Quando defendo a necessidade de reduzir as despesas das famílias não é necessariamente mexendo nas propinas. A questão crítica são os outros quatro a cinco mil euros. É preciso reduzir os custos nos transportes e, sobretudo, no alojamento, que é cada vez mais caro.

Reduzir as propinas representa pouco no orçamento familiar, mas imenso no Orçamento do Estado. Vale a pena ir por aí?

Não.

Então porque defendeu o fim gradual das propinas?

Foi algo que não disse. Já transcrevi o meu discurso (na abertura da Convenção Nacional do Ensino Superior) e já pedi ao CRUP para o publicar. O que eu digo é que o Estado tem de trabalhar na próxima década para reduzir os custos das famílias. E um exemplo disso é o programa de alojamento. Nunca falei nas propinas, porque os custos das famílias portuguesas são os outros quatro mil euros. E há a necessidade de alargar a ação social, pois há famílias que precisam e que ficam de fora.

Não disse que eliminar as propinas num cenário a 10 anos era desejável?

Isso tem de ser uma opção da Europa. Quando falo no prazo de uma década, estou a pensar num cenário de alargamento do ensino obrigatório até aos 21 anos. Neste momento, só há quatro países em que a escolaridade obrigatória vai até aos 18: Portugal, Holanda, Bélgica e Alemanha. Em todos os outros termina aos 15 ou 16. A questão europeia é: vai haver um aumento da idade obrigatória? A anulação das propinas em Portugal implica tornar a educação obrigatória até aos 21 anos. Não há nenhum país da Europa que o tenha feito e penso que em menos de uma década é uma discussão que não vai acontecer. Agora, com a evolução das economias do conhecimento, a Europa sabe que tem de formar mais pessoas.

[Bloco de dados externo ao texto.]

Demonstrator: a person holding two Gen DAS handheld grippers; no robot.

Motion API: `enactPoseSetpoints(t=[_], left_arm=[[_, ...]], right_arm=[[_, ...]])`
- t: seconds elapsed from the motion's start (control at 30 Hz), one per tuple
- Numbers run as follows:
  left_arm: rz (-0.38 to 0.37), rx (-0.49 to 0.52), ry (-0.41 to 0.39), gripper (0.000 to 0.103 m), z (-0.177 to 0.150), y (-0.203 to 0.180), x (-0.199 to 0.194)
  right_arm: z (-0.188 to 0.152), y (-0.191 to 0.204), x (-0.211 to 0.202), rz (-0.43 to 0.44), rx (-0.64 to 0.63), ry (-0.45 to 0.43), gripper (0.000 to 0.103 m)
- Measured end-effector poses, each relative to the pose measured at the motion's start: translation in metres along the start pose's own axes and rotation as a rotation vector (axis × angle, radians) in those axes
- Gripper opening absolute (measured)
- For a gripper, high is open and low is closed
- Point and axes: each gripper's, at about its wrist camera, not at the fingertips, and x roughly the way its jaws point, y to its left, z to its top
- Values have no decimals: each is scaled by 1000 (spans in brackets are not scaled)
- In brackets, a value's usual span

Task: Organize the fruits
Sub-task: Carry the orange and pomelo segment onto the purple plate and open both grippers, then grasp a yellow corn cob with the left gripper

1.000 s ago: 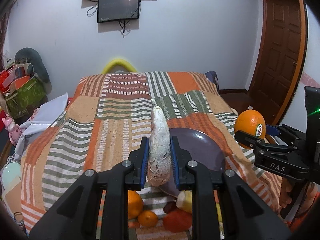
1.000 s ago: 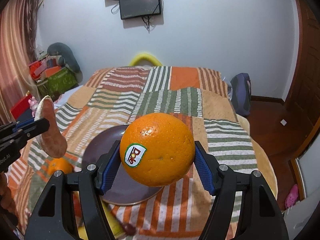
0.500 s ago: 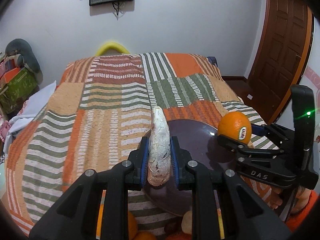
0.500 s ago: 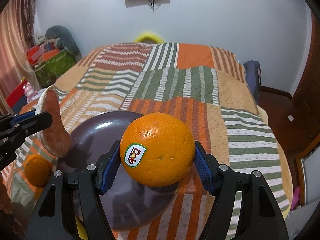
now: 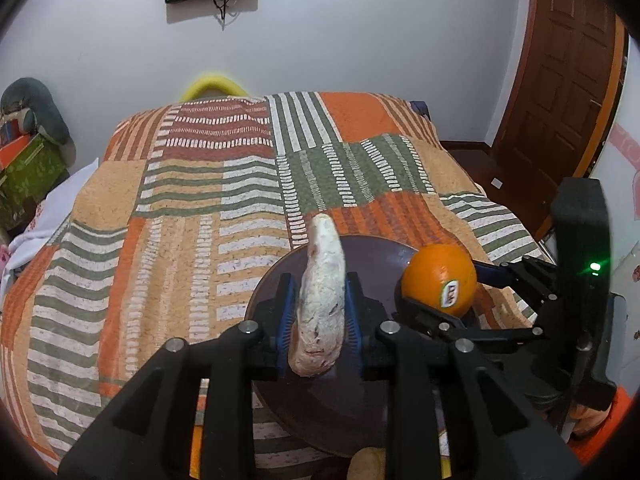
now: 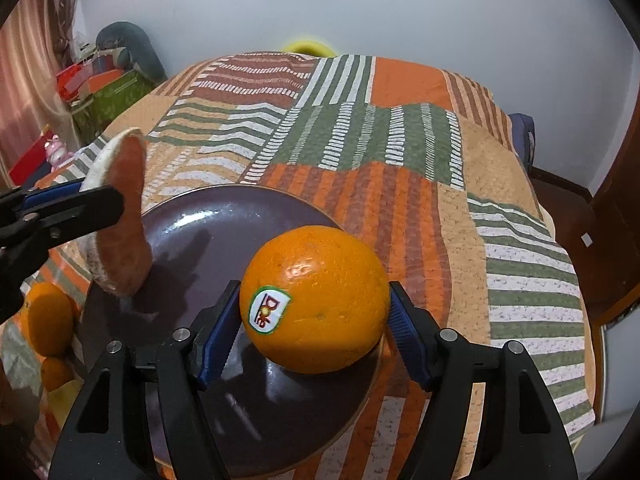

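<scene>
A dark purple plate (image 5: pixel 376 256) (image 6: pixel 208 232) lies on the patchwork bed cover. My left gripper (image 5: pixel 319 284) (image 6: pixel 60 204) is over the plate's left part, its jaws opening. A fruit wedge (image 5: pixel 322 300) (image 6: pixel 124 220) with pale rind and orange flesh stands upright between the pads, a small gap showing at each side, its lower tip on the plate. My right gripper (image 6: pixel 314 292) (image 5: pixel 452 288) holds a stickered orange (image 6: pixel 316 300) (image 5: pixel 438 280) low over the plate's right part. Its jaws are just starting to open and the pads still touch the orange.
Two more oranges (image 6: pixel 48 316) lie on the cover left of the plate, and another fruit (image 5: pixel 368 468) shows at its near rim. The bed cover (image 5: pixel 200 220) stretches far behind. A wooden door (image 5: pixel 560 100) is at the right, boxes (image 6: pixel 112 96) at the left.
Both grippers came down and forward over the plate. The wedge now touches the plate and the left pads have parted from it. The orange sank close to the plate.
</scene>
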Motion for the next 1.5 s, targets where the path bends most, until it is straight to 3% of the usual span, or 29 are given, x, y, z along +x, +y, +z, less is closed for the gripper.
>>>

Na próxima legislatura, a redução das propinas será de certeza uma reivindicação.

Eu nunca falei em propinas na minha intervenção. A única vantagem desse equívoco foi ter trazido o ensino superior para o debate. Mas eu não disse que iam acabar. Acho que ninguém disse. E acho que é uma medida altamente populista. Mas era bom aumentar a franja de alunos apoiados.

E fixar um teto máximo nas propinas dos mestrados faria sentido?

Acho que não. Eu iria sempre pela ação social. O que queremos é garantir que quaisquer alunos com competência para frequentar um curso o possam fazer, independentemente de virem de famílias mais vulneráveis e do valor das propinas.